> [AIM OF THE EXERCISE]: Exactly the lines below from the one with "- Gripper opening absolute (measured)" up to and including the one with "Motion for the" make up the answer, with nothing else added.

> [WORKING DATA]:

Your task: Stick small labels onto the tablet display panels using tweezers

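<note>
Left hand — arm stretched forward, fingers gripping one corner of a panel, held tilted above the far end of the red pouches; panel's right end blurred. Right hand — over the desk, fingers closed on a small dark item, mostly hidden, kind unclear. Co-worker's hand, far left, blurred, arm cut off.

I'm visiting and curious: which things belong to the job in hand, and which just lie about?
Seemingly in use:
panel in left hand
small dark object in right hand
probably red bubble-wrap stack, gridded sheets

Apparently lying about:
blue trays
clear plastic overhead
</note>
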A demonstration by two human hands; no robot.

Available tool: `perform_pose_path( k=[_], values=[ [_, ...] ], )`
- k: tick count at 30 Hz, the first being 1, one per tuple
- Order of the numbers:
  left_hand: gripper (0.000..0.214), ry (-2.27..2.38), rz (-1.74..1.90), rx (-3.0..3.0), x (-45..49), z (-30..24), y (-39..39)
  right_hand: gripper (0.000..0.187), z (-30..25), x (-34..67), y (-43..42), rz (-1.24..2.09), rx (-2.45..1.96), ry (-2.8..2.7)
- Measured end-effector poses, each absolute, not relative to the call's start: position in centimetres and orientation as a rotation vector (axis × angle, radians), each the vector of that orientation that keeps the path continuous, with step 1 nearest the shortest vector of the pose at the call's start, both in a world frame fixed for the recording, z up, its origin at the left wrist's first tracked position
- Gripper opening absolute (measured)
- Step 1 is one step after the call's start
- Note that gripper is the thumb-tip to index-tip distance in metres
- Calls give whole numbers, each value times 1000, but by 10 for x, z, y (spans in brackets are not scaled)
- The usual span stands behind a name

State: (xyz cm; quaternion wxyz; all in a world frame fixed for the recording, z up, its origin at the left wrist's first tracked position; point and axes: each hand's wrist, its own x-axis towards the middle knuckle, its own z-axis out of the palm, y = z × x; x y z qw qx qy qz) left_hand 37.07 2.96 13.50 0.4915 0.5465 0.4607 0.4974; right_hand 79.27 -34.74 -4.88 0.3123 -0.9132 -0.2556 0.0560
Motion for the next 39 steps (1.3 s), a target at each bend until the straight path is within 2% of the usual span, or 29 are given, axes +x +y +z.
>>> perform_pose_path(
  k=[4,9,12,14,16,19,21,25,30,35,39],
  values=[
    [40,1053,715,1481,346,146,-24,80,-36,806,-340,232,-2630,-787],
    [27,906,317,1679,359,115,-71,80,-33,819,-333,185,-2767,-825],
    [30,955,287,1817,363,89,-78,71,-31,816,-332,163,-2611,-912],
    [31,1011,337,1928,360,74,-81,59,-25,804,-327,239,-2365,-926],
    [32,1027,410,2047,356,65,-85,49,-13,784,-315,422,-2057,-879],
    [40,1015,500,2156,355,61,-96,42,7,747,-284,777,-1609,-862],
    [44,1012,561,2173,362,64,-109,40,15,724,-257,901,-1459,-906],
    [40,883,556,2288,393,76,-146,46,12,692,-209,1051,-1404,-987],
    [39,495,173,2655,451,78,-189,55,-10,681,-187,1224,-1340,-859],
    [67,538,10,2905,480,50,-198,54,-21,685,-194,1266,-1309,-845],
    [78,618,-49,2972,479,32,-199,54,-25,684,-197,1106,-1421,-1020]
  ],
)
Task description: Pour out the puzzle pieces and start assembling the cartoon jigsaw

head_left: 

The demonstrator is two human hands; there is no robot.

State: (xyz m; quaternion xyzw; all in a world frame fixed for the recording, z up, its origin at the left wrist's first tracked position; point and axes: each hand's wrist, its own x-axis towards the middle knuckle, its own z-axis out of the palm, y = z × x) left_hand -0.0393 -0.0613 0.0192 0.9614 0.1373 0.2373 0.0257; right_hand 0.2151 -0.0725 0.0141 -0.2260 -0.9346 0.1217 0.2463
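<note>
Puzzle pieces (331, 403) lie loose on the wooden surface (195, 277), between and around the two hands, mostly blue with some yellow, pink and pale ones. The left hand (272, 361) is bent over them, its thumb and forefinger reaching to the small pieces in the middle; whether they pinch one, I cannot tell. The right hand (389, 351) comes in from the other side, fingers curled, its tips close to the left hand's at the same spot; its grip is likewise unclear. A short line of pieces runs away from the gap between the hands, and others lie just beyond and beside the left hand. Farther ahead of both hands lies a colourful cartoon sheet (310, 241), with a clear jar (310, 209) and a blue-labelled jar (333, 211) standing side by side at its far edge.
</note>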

> [COMPLETED TASK]:
- Gripper opening absolute (measured)
- Step 1 is one step after the call's start
- Note that gripper is the thumb-tip to index-tip distance in metres
- Calls give whole numbers, each value times 1000, but by 10 for x, z, y (spans in brackets are not scaled)
- The usual span stands behind a name

State: (xyz cm; quaternion wxyz; all in a world frame fixed for the recording, z up, its origin at the left wrist's first tracked position; point and axes: each hand's wrist, its own x-axis towards the middle knuckle, its own z-axis out of the palm, y = z × x; x y z qw qx qy qz) left_hand 37.07 2.96 13.50 0.4915 0.5465 0.4607 0.4974; right_hand 79.27 -34.74 -4.88 0.3123 -0.9132 -0.2556 0.0560
Motion for the next 39 steps (1.3 s), a target at each bend until the straight path is within 2% of the usual span, or 29 are given, axes +x +y +z.

This completes the answer.